= Data under study =
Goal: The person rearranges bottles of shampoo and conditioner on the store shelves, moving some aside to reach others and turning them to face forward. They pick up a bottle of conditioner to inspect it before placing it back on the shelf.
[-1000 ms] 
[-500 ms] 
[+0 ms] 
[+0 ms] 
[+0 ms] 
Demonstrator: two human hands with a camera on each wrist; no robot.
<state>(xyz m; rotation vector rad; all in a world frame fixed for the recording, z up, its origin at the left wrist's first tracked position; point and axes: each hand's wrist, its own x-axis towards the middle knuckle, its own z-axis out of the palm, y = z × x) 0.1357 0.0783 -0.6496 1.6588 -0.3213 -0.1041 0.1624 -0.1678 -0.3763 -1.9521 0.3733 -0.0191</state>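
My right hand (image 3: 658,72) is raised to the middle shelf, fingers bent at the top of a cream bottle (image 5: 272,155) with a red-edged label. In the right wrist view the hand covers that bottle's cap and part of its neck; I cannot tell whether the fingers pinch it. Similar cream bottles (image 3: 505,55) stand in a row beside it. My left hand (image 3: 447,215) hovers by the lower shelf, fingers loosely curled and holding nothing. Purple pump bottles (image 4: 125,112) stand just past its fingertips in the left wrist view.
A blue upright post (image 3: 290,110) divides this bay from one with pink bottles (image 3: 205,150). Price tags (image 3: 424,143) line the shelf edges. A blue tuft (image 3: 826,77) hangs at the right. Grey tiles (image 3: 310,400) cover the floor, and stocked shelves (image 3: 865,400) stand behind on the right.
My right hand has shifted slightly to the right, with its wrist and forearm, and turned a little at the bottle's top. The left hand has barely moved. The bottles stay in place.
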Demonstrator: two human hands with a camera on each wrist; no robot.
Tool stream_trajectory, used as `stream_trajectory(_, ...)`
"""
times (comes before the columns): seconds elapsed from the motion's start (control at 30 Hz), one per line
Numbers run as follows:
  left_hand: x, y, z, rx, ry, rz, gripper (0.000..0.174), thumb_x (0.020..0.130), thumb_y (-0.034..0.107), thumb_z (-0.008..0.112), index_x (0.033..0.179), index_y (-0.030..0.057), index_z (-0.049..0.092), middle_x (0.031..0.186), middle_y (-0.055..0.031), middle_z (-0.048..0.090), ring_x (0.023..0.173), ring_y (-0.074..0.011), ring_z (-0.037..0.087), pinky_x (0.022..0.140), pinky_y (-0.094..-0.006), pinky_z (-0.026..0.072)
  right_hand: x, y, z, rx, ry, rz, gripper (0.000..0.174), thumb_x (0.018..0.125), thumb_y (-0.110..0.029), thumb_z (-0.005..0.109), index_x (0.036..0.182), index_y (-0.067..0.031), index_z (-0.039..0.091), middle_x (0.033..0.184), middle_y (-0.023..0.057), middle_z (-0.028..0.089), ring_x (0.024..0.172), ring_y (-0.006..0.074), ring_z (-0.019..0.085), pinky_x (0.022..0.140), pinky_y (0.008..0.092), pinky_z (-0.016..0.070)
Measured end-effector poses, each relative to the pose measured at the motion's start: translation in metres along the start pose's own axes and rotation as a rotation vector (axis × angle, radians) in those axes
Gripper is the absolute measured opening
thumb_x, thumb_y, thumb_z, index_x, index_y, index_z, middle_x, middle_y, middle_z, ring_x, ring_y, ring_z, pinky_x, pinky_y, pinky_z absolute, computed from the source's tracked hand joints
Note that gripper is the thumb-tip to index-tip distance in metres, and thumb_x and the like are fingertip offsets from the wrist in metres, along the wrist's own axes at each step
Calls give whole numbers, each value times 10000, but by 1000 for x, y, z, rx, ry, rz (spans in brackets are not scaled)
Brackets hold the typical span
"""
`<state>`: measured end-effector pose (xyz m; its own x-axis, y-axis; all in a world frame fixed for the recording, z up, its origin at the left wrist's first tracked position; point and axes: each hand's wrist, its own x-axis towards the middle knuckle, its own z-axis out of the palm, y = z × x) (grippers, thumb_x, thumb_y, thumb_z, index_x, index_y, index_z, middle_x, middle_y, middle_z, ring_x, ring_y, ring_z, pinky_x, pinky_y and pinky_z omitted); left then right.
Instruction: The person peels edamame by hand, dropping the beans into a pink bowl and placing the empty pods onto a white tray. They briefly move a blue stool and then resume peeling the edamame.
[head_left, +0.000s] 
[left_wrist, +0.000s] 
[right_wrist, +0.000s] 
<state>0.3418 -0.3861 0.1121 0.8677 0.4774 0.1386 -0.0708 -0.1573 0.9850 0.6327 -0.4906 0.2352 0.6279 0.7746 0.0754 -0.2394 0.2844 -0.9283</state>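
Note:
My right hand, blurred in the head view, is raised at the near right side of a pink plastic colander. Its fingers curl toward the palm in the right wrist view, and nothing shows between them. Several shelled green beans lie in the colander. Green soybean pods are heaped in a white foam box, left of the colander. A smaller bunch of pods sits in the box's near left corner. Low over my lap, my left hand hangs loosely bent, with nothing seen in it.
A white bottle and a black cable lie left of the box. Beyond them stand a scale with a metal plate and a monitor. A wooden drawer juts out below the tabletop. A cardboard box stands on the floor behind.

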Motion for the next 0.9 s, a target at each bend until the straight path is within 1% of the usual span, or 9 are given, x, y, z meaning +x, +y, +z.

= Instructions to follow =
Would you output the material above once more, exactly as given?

= Output of the exercise =
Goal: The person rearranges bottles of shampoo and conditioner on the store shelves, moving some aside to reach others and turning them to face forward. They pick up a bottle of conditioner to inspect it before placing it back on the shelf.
[-1000 ms] 
[-500 ms] 
[+0 ms] 
[+0 ms] 
[+0 ms] 
Demonstrator: two human hands with a camera on each wrist; no robot.
<state>(xyz m; rotation vector rad; all in a world frame fixed for the recording, z up, its origin at the left wrist's first tracked position; point and axes: each hand's wrist, its own x-axis towards the middle knuckle, its own z-axis out of the palm, y = z × x) 0.1357 0.0783 -0.6496 1.6588 -0.3213 -0.1041 0.1624 -0.1678 -0.3763 -1.9521 0.3733 -0.0191</state>
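My right hand (image 3: 658,72) is raised to the middle shelf, fingers bent at the top of a cream bottle (image 5: 272,155) with a red-edged label. In the right wrist view the hand covers that bottle's cap and part of its neck; I cannot tell whether the fingers pinch it. Similar cream bottles (image 3: 505,55) stand in a row beside it. My left hand (image 3: 447,215) hovers by the lower shelf, fingers loosely curled and holding nothing. Purple pump bottles (image 4: 125,112) stand just past its fingertips in the left wrist view.
A blue upright post (image 3: 290,110) divides this bay from one with pink bottles (image 3: 205,150). Price tags (image 3: 424,143) line the shelf edges. A blue tuft (image 3: 826,77) hangs at the right. Grey tiles (image 3: 310,400) cover the floor, and stocked shelves (image 3: 865,400) stand behind on the right.
My right hand has shifted slightly to the right, with its wrist and forearm, and turned a little at the bottle's top. The left hand has barely moved. The bottles stay in place.
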Demonstrator: two human hands with a camera on each wrist; no robot.
Tool stream_trajectory, used as `stream_trajectory(_, ...)`
"""
times (comes before the columns): seconds elapsed from the motion's start (control at 30 Hz), one per line
Numbers run as follows:
  left_hand: x, y, z, rx, ry, rz, gripper (0.000..0.174), thumb_x (0.020..0.130), thumb_y (-0.034..0.107), thumb_z (-0.008..0.112), index_x (0.033..0.179), index_y (-0.030..0.057), index_z (-0.049..0.092), middle_x (0.031..0.186), middle_y (-0.055..0.031), middle_z (-0.048..0.090), ring_x (0.023..0.173), ring_y (-0.074..0.011), ring_z (-0.037..0.087), pinky_x (0.022..0.140), pinky_y (-0.094..-0.006), pinky_z (-0.026..0.072)
  right_hand: x, y, z, rx, ry, rz, gripper (0.000..0.174), thumb_x (0.018..0.125), thumb_y (-0.110..0.029), thumb_z (-0.005..0.109), index_x (0.036..0.182), index_y (-0.067..0.031), index_z (-0.039..0.091), middle_x (0.033..0.184), middle_y (-0.023..0.057), middle_z (-0.028..0.089), ring_x (0.024..0.172), ring_y (-0.006..0.074), ring_z (-0.019..0.085), pinky_x (0.022..0.140), pinky_y (0.008..0.092), pinky_z (-0.016..0.070)
Measured end-effector poses, each relative to the pose measured at the motion's start: translation in metres along the start pose's own axes and rotation as a rotation vector (axis × angle, radians) in those axes
Gripper is the absolute measured opening
thumb_x, thumb_y, thumb_z, index_x, index_y, index_z, middle_x, middle_y, middle_z, ring_x, ring_y, ring_z, pinky_x, pinky_y, pinky_z absolute, computed from the source's tracked hand joints
Note that gripper is the thumb-tip to index-tip distance in metres, and thumb_x and the like are fingertip offsets from the wrist in metres, along the wrist's own axes at each step
Calls give whole numbers, each value times 10000, but by 1000 for x, y, z, rx, ry, rz (spans in brackets are not scaled)
Brackets hold the typical span
"""
`<state>`: measured end-effector pose (xyz m; its own x-axis, y-axis; all in a world frame fixed for the recording, z up, its origin at the left wrist's first tracked position; point and axes: each hand's wrist, its own x-axis towards the middle knuckle, its own z-axis out of the palm, y = z × x) (grippers, thumb_x, thumb_y, thumb_z, index_x, index_y, index_z, middle_x, middle_y, middle_z, ring_x, ring_y, ring_z, pinky_x, pinky_y and pinky_z omitted); left then right.
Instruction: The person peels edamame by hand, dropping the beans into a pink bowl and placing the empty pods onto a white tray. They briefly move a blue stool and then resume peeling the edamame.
[head_left, +0.000s] 
[left_wrist, +0.000s] 
[right_wrist, +0.000s] 
<state>0.3418 -0.3861 0.1121 0.8677 0.4774 0.1386 -0.0708 -0.1573 0.9850 0.6327 -0.4906 0.2352 0.6279 0.7746 0.0754 -0.2394 0.2844 -0.9283</state>
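Note:
My right hand, blurred in the head view, is raised at the near right side of a pink plastic colander. Its fingers curl toward the palm in the right wrist view, and nothing shows between them. Several shelled green beans lie in the colander. Green soybean pods are heaped in a white foam box, left of the colander. A smaller bunch of pods sits in the box's near left corner. Low over my lap, my left hand hangs loosely bent, with nothing seen in it.
A white bottle and a black cable lie left of the box. Beyond them stand a scale with a metal plate and a monitor. A wooden drawer juts out below the tabletop. A cardboard box stands on the floor behind.
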
Motion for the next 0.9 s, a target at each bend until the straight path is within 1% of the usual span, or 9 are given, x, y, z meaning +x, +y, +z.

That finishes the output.